With Decart’s New Model, Real-time Video Transformation Just Got Real
Real-time video transformation in livestreaming is finally a thing following the launch of Decart’s new flagship model Lucy 2. More than just a video generation model, Lucy 2 is a revolutionary new “world model” that’s designed to understand and simulate real-world dynamics, including physical interactions and spatial properties, and apply it to video output.
It promises to be a game changer for AI video because it creates new possibilities in terms of its ability to run continuously and edit live video feeds on the fly, without any buffering. This means that post-processing is no longer required to generate realistic, high-quality video content with AI systems.

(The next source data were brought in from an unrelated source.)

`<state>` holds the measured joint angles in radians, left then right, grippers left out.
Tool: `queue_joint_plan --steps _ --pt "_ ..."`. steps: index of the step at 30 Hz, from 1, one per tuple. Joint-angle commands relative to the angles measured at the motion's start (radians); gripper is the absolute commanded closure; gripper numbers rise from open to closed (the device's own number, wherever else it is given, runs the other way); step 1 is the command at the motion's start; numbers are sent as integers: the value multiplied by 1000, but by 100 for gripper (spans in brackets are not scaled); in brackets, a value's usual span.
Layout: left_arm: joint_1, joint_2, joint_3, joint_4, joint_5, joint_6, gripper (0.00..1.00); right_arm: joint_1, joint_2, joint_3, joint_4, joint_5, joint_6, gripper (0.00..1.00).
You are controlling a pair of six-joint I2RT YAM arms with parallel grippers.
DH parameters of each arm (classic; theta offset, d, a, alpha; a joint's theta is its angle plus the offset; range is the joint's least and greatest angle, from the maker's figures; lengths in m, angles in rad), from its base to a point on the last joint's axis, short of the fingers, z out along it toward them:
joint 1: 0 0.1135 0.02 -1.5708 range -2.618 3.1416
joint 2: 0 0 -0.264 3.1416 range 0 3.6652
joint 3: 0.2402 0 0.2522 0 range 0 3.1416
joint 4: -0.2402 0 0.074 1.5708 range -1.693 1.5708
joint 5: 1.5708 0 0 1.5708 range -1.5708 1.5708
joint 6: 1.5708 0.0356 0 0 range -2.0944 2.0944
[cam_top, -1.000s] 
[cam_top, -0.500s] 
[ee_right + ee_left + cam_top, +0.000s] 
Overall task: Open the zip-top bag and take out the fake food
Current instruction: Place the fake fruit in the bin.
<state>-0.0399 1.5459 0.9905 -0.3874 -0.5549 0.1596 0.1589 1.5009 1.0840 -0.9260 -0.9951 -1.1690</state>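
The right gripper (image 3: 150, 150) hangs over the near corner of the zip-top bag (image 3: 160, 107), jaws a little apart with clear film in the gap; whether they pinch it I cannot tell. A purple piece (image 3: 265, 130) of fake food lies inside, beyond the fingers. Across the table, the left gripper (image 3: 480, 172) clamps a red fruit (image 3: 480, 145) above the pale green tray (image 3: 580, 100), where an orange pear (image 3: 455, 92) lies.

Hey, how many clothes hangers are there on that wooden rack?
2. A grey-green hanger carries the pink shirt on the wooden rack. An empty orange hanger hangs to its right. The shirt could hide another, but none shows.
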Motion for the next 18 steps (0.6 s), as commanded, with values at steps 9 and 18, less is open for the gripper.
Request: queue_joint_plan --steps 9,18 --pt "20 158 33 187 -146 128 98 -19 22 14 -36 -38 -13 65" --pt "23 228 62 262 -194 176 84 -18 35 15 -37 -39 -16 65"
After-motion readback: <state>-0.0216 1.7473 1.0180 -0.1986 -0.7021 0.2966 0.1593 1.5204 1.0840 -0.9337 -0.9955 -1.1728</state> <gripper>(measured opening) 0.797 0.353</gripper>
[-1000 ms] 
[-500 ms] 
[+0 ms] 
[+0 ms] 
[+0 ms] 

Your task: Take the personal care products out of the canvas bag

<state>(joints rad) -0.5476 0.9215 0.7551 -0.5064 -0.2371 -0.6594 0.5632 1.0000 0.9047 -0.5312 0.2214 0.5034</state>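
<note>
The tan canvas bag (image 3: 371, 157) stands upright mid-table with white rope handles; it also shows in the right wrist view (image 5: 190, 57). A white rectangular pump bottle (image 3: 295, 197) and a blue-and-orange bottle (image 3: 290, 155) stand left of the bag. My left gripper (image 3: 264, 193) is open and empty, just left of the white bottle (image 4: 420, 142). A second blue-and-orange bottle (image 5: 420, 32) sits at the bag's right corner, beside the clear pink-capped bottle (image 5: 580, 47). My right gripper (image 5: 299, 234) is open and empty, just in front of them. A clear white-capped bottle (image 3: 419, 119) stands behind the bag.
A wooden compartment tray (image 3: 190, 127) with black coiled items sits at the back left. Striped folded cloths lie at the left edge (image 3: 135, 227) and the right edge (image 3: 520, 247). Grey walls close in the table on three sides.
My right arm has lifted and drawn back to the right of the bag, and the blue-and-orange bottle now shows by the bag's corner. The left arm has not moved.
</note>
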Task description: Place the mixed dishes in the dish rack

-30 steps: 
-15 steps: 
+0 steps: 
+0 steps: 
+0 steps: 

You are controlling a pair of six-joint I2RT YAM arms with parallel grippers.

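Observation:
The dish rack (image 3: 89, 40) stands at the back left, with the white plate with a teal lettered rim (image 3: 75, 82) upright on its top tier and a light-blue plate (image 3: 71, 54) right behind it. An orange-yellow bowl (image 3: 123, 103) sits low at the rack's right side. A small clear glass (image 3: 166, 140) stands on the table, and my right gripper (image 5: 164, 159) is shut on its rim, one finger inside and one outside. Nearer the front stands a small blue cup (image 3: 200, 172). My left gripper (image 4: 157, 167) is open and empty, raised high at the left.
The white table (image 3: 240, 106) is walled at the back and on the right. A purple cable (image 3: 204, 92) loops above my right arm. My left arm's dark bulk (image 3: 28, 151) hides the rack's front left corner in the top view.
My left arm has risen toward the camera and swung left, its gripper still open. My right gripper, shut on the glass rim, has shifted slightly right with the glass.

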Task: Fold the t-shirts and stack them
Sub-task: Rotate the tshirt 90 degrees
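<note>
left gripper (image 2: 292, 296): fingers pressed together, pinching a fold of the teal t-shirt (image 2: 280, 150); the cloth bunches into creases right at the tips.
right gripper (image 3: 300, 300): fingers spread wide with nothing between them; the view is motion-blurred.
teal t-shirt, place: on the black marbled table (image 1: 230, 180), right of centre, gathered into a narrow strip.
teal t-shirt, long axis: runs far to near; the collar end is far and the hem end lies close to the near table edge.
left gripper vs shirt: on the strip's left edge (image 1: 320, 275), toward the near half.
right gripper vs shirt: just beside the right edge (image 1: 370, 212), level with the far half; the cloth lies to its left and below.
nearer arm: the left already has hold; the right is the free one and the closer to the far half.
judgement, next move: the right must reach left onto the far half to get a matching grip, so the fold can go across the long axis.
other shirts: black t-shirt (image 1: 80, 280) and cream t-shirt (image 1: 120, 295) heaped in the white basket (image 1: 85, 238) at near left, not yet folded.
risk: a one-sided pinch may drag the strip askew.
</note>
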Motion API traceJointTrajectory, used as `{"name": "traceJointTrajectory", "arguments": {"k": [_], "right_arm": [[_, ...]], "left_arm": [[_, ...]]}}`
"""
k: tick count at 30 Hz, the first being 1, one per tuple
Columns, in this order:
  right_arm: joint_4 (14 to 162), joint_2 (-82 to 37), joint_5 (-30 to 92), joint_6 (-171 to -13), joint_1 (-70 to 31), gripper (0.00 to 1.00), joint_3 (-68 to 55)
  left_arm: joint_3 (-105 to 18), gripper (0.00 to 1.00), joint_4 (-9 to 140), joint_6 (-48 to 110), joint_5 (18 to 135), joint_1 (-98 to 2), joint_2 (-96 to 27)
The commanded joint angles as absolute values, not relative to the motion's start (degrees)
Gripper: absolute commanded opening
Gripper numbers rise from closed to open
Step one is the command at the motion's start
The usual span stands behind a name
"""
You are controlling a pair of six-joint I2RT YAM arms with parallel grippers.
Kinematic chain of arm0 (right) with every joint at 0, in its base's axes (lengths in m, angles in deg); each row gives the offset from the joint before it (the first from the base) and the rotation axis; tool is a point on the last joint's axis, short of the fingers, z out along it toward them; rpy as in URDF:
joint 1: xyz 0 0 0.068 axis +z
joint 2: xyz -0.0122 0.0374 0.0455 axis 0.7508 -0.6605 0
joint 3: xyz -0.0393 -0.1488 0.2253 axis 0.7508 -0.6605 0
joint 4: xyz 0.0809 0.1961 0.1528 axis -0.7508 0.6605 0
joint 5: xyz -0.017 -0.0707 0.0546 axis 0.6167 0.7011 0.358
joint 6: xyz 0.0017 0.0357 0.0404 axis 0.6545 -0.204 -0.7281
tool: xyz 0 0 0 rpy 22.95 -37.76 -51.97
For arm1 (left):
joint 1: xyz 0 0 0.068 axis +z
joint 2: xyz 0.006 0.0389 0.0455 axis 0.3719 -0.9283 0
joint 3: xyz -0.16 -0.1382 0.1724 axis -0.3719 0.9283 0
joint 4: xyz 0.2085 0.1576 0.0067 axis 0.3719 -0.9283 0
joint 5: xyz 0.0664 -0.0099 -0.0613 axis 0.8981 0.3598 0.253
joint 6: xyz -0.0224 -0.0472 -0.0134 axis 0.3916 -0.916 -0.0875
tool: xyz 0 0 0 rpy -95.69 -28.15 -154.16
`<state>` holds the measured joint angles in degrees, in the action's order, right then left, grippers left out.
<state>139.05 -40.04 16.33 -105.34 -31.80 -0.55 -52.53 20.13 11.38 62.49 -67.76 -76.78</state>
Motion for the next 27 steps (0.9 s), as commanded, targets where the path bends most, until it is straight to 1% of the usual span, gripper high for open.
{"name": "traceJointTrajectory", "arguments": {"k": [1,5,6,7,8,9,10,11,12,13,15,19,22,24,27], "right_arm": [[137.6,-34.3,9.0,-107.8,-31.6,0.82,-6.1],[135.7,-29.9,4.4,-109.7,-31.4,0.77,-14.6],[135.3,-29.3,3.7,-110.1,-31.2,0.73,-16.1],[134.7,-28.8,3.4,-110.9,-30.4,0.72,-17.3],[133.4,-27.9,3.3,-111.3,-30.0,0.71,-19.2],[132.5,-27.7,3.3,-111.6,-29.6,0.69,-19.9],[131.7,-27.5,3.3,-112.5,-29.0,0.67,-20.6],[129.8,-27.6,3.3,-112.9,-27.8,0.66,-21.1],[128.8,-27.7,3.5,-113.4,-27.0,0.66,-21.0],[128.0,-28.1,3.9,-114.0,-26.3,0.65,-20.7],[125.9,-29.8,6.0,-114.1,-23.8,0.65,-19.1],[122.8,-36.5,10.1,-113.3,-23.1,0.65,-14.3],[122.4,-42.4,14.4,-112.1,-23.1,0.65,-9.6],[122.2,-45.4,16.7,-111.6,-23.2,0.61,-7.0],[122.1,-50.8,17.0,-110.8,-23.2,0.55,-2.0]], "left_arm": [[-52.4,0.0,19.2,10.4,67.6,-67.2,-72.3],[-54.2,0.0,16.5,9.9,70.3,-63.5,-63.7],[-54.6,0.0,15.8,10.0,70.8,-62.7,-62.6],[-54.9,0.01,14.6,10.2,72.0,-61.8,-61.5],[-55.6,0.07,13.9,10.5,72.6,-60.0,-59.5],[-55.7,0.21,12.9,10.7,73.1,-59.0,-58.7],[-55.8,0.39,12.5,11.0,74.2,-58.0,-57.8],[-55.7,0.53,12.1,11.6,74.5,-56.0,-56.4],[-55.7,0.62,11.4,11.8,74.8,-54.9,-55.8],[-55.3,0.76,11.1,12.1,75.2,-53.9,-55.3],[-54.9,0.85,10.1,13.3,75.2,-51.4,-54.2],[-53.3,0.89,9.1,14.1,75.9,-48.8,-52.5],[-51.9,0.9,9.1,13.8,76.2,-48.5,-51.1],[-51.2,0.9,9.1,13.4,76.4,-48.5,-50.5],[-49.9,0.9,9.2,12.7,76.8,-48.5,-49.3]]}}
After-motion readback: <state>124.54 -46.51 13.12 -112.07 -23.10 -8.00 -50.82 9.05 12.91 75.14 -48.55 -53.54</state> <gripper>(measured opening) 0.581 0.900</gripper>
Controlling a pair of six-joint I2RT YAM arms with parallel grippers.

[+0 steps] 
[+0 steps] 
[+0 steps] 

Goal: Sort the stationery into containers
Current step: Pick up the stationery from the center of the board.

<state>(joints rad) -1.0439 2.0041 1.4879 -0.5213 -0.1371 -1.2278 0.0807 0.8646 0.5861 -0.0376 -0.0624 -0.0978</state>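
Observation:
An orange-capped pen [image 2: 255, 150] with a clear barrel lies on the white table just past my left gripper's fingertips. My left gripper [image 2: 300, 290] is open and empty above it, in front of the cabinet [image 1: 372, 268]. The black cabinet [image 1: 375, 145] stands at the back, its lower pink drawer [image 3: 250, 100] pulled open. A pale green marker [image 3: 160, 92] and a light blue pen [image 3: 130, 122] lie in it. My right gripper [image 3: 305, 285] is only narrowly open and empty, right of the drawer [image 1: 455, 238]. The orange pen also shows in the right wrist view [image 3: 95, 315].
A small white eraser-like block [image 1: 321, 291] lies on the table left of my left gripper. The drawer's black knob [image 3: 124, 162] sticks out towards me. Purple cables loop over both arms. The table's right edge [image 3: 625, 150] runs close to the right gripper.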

Lucy 2 can do this because it’s designed to generate video in a single, ongoing stream from the moment the camera is switched on. Content is generated on a continuous, frame-by-frame basis indefinitely, with each frame preserving full-body movement, physical presence and timing from one to the next, ensuring unparalleled continuity. The result is higher quality content with much greater accuracy, free from the errors that have bedeviled AI-generated video until now.
Generative Video as a Living System
Decart technical expert Metar Megiora said Lucy 2 was designed for creators, livestreamers and other professionals that want to make visual transformation occur in real time. For instance, social media influencers livestreaming on TikTok or YouTube, or even developer teams building interactive entertainment content and other applications, such as real-time video communication.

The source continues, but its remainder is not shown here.